What is required
Reproduce each line of the material that follows, word for word.

--- Available data Enclosed Below ---

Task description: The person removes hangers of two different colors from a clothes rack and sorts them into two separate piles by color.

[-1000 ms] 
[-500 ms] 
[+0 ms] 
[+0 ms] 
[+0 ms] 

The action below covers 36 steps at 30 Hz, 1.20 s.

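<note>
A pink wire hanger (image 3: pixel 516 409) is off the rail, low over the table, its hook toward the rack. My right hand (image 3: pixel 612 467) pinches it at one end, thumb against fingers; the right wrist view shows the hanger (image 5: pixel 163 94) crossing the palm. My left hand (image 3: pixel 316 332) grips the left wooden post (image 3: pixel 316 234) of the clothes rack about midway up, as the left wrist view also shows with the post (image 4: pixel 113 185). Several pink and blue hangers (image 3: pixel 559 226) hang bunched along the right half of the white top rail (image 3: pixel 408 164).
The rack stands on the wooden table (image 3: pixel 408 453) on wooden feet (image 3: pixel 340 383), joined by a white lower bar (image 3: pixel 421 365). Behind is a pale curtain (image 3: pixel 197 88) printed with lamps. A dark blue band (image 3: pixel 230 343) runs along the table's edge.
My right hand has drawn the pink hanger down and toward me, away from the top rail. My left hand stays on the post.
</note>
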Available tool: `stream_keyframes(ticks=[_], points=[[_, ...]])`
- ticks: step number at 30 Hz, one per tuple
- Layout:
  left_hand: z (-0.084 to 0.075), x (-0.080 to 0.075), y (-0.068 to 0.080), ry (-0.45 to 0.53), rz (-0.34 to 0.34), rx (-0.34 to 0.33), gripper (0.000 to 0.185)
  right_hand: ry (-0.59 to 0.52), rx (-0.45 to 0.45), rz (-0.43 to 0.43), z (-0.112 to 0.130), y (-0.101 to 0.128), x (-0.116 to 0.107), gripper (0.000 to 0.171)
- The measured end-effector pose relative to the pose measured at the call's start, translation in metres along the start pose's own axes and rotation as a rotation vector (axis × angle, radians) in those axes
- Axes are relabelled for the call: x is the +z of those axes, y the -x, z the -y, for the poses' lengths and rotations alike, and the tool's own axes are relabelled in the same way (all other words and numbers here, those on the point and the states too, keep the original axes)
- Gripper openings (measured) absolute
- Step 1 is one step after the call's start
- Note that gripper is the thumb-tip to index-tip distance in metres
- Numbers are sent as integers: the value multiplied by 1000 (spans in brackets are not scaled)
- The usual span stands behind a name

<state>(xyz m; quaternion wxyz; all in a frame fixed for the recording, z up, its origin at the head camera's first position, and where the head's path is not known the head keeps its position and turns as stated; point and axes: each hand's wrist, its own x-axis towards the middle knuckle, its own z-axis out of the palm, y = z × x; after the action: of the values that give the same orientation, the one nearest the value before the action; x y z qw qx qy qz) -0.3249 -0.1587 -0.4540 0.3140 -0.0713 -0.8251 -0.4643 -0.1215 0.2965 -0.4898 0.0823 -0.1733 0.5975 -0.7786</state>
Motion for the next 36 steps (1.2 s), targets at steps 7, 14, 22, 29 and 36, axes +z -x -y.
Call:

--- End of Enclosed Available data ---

Result of the task
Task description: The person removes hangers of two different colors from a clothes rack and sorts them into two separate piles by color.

[-1000 ms] 
[-500 ms] 
[+0 ms] 
[+0 ms] 
[+0 ms] 

The action below covers 36 steps at 30 Hz, 1.20 s.

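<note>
A pink wire hanger (image 3: pixel 516 409) is off the rail, low over the table, its hook toward the rack. My right hand (image 3: pixel 612 467) pinches it at one end, thumb against fingers; the right wrist view shows the hanger (image 5: pixel 163 94) crossing the palm. My left hand (image 3: pixel 316 332) grips the left wooden post (image 3: pixel 316 234) of the clothes rack about midway up, as the left wrist view also shows with the post (image 4: pixel 113 185). Several pink and blue hangers (image 3: pixel 559 226) hang bunched along the right half of the white top rail (image 3: pixel 408 164).
The rack stands on the wooden table (image 3: pixel 408 453) on wooden feet (image 3: pixel 340 383), joined by a white lower bar (image 3: pixel 421 365). Behind is a pale curtain (image 3: pixel 197 88) printed with lamps. A dark blue band (image 3: pixel 230 343) runs along the table's edge.
My right hand has drawn the pink hanger down and toward me, away from the top rail. My left hand stays on the post.
</note>
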Available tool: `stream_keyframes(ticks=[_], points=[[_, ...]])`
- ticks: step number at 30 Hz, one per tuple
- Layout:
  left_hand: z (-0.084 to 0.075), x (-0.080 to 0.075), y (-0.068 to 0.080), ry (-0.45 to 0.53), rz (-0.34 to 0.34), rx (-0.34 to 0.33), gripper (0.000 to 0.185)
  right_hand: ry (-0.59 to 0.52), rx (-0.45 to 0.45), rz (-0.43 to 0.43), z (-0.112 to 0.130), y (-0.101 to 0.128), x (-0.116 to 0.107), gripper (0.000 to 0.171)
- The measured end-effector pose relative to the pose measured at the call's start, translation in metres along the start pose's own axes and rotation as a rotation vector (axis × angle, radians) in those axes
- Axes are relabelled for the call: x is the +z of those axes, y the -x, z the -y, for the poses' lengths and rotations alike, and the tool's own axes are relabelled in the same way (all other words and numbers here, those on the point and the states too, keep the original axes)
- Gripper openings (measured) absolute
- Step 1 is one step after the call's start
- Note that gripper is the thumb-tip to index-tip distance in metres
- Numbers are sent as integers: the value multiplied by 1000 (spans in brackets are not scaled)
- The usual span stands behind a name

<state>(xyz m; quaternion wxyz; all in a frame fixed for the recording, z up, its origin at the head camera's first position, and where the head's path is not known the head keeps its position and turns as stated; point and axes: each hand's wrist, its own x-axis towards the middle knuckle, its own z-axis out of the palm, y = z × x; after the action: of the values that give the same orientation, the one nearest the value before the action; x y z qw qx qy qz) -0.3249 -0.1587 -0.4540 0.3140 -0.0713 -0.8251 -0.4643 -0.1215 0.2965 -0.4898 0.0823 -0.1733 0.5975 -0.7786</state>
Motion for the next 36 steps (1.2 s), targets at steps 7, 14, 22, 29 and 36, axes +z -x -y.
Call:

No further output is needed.